EXERCISE OBJECTIVE:
What appears from the first line of the records below through the line containing "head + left" must be reproduced verbatim.

RECORDS FOR THIS EXERCISE:
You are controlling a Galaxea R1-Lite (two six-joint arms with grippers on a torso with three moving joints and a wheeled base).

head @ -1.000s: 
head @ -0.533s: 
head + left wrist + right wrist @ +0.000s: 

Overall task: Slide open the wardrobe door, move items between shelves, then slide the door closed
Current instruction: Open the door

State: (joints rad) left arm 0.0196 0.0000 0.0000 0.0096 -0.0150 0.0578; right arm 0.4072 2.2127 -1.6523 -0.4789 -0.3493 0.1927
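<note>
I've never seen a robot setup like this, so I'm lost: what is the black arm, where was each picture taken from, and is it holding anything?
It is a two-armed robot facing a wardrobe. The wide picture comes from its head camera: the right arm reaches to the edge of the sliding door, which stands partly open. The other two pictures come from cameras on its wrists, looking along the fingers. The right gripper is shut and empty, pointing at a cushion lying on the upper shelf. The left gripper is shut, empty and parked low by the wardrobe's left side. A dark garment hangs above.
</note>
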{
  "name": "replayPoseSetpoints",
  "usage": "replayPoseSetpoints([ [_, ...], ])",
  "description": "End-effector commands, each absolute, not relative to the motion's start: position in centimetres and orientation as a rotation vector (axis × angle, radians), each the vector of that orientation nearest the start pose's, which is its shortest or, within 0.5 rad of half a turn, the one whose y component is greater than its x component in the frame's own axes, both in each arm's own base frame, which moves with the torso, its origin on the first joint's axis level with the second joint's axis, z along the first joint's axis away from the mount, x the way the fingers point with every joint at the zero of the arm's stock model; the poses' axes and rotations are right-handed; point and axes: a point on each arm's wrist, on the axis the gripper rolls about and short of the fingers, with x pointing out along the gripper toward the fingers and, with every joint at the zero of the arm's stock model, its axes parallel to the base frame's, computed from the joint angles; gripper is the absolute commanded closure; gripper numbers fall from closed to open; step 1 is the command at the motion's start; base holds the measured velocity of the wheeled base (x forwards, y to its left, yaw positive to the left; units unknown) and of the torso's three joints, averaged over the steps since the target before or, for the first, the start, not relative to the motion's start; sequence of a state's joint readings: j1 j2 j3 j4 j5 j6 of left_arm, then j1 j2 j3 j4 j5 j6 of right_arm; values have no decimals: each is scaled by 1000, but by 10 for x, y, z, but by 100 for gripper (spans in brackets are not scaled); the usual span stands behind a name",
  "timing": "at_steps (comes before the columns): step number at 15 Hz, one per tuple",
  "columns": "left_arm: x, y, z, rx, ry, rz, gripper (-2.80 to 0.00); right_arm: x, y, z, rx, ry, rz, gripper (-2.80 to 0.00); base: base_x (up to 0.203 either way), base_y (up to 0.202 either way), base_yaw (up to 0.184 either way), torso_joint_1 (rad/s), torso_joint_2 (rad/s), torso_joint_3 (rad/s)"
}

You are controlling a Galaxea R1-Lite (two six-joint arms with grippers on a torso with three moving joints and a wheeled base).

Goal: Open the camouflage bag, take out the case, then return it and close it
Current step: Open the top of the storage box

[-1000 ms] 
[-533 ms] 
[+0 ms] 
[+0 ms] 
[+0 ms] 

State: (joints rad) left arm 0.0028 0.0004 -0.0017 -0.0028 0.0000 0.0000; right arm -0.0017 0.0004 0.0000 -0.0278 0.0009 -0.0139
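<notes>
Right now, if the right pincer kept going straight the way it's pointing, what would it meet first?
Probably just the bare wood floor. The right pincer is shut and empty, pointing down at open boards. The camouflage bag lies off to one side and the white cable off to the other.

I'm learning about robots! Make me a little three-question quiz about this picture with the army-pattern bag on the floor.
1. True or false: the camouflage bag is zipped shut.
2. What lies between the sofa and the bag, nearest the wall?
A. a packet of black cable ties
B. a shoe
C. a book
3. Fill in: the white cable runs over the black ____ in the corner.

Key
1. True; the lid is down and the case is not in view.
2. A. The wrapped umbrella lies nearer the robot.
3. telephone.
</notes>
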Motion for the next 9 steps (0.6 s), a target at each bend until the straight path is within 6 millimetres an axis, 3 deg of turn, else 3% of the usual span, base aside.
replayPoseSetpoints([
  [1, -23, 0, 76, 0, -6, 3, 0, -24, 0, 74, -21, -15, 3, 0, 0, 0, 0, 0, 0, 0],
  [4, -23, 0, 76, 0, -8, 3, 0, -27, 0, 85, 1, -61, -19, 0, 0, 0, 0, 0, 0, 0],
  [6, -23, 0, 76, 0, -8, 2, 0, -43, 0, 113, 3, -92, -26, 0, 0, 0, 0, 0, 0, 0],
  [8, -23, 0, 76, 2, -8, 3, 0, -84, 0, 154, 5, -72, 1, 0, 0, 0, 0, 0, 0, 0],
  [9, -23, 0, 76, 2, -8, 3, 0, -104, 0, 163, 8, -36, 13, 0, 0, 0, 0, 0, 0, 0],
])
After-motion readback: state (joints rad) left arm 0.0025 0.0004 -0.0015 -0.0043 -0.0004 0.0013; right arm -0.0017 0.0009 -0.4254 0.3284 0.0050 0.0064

COMPLETED TASK:
You are controlling a Galaxea R1-Lite (two six-joint arms with grippers on a torso with three moving joints and a wheeled base).

head @ -1.000s: 
head @ -0.533s: 
head + left wrist + right wrist @ +0.000s: 

Nothing else remains to be done in this exercise.